Copy out every line of the data that follows, exactly.

Data section:
========

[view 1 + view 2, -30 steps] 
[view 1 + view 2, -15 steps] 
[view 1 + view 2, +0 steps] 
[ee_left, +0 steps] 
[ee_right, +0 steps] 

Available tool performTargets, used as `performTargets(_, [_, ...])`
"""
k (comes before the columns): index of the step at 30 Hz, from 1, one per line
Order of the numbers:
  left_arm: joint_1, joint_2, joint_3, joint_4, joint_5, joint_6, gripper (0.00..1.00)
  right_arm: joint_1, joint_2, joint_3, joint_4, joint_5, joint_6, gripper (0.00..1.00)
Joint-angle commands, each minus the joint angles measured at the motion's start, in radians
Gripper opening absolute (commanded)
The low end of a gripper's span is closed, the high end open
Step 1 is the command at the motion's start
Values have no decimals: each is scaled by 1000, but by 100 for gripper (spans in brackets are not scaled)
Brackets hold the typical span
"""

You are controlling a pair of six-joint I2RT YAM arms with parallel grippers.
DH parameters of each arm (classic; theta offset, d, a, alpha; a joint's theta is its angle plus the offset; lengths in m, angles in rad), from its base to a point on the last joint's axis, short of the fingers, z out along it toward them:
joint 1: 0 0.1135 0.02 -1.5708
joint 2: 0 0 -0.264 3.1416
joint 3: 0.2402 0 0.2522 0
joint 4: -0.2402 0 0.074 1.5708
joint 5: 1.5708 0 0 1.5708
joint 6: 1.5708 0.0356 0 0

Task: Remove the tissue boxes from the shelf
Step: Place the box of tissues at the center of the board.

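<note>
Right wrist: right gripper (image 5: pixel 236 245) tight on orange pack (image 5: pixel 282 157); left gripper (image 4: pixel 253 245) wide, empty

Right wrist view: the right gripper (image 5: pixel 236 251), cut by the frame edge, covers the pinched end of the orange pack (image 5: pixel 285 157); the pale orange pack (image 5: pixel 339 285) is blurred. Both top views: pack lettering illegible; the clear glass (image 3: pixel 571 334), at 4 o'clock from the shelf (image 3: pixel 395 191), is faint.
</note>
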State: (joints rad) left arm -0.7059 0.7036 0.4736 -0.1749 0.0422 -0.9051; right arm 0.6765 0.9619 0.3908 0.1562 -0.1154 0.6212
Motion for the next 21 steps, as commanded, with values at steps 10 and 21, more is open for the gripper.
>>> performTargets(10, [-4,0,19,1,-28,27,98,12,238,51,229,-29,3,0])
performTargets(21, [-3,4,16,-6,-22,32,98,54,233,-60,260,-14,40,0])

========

Exercise solution:
[view 1 + view 2, -30 steps] 
[view 1 + view 2, -15 steps] 
[view 1 + view 2, +0 steps] 
[ee_left, +0 steps] 
[ee_right, +0 steps] 

Available tool performTargets, used as `performTargets(_, [_, ...])`
"""
k (comes before the columns): index of the step at 30 Hz, from 1, one per line
Order of the numbers:
  left_arm: joint_1, joint_2, joint_3, joint_4, joint_5, joint_6, gripper (0.00..1.00)
  right_arm: joint_1, joint_2, joint_3, joint_4, joint_5, joint_6, gripper (0.00..1.00)
Joint-angle commands, each minus the joint angles measured at the motion's start, in radians
Gripper opening absolute (commanded)
The low end of a gripper's span is closed, the high end open
Step 1 is the command at the motion's start
Values have no decimals: each is scaled by 1000, but by 100 for gripper (spans in brackets are not scaled)
Brackets hold the typical span
"""

You are controlling a pair of six-joint I2RT YAM arms with parallel grippers.
DH parameters of each arm (classic; theta offset, d, a, alpha; a joint's theta is its angle plus the offset; lengths in m, angles in rad), from its base to a point on the last joint's axis, short of the fingers, z out along it toward them:
joint 1: 0 0.1135 0.02 -1.5708
joint 2: 0 0 -0.264 3.1416
joint 3: 0.2402 0 0.2522 0
joint 4: -0.2402 0 0.074 1.5708
joint 5: 1.5708 0 0 1.5708
joint 6: 1.5708 0.0356 0 0

Task: Remove the tissue boxes from the shelf
Step: Place the box of tissues at the center of the board.

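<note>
Right wrist: right gripper (image 5: pixel 236 245) tight on orange pack (image 5: pixel 282 157); left gripper (image 4: pixel 253 245) wide, empty

Right wrist view: the right gripper (image 5: pixel 236 251), cut by the frame edge, covers the pinched end of the orange pack (image 5: pixel 285 157); the pale orange pack (image 5: pixel 339 285) is blurred. Both top views: pack lettering illegible; the clear glass (image 3: pixel 571 334), at 4 o'clock from the shelf (image 3: pixel 395 191), is faint.
</note>
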State: (joints rad) left arm -0.7059 0.7036 0.4736 -0.1749 0.0422 -0.9051; right arm 0.6765 0.9619 0.3908 0.1562 -0.1154 0.6212
Motion for the next 21 steps, as commanded, with values at steps 10 and 21, more is open for the gripper.
>>> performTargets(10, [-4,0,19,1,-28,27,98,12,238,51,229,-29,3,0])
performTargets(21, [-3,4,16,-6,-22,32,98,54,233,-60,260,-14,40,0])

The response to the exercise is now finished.